Hybrid Energy Systems

A traditional design consists of making assumptions about the future, and then designing a system to fit with those assumptions. There are a couple of areas for improvement in this methodology. For one, the future is inherently uncertain, and it is typical for designers to use an average value for various uncertainties. The design is then based off of this average value. The problem with this is that designs based on average values are likely to be wrong. Not taking into account that uncertainties will often be associated with a probabilistic distribution can cause decision makers to have unrealistic expectations about how risky a project will be.

Sometimes, designing based on an average can actually cause reality to be strictly worse than the average. Consider a natural gas plant. There is an expectation that the demand over the next 20 years will be 140 MMcf for this plant, and thus the capacity is designed around this number. The problem is, for periods where the demand is above 140 MMcf, the plant is unable to produce more, but the plant still produces less when the demand is less than 140 MMcf. Designing around the average almost guarantees that it operates at less than the average quantity. Considering the uncertainty as a distribution allows for a more realistic look into the viability of a design.

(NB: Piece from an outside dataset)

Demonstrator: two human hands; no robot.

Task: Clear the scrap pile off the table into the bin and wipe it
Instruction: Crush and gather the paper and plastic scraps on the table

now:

Considering the uncertainty as a probabilistic distribution can allow a decision maker to make more accurate estimations of the value of a project, but can the value of the design process be increased? One potential alternative to fully designing a system at the outset, is to actually allow for the system to be evolvable. This evolvability can allow the system to adapt to changes in the environment, and potentially allow for more value to be captured. The evolvability can be though of as future decisions that a decision maker would make on a project with a long life. A power plant that is in operation for 60+ years does not remain static, and in fact is improved or expanded upon as needed. Not taking these decisions into account ignores an aspect of the design that can be significant. The difficulty with attempting to account for future decisions, is that each decision should be the optimal decision. Therefore, a problem with future decisions invovlves optimizing the future decisions within an optimization for the base design. There is also the issue of when to perform these future decisions. For larger decisions, it may not be necessary to evaluate the design everyday, but every year. Even so, for a project that lasts 60 years, that involves 60 optimizations per base design, which is also being optimized. These nested optimizations can bring the computational complexity to such a point that it is not pragmatic. Methods are therefore being investigated to make the design process more valuable by utilizing this evolvability, called Real Options Theory (ROT), with Value-Driven Design (VDD), and by investigating how to increase the efficiency of predicting value through various methods.

Case Study: Hybrid Energy Systems

In order to test this hypothesis, a case study involving a Hybrid Energy System (HES) is in progress. An example of an HES is shown below, for the case of a multiple-input, multiple-output power plant. In the case study, a nuclear plant is capable of producing electricity, or diverting steam to the chemical plant for the production of transport fuels. The plant diverts steam based on the quantity of power being generated by the renewable wind farm. This allows the base load nuclear to always be producing steam, as cycling a nuclear plant is expensive, and still allow for a level of load following. In this case, the chemical plant helps to act as a storage unit for excess energy produced by the wind farm. The HES is a multidisciplinary complex system. The field of power generation is also a very uncertain one, which relies upon atmospheric conditions (temperature, wind speed, and humidity), future technologies (batteries), as well as various prices of both fuels (natural gas) and products (electricity and transport fuels).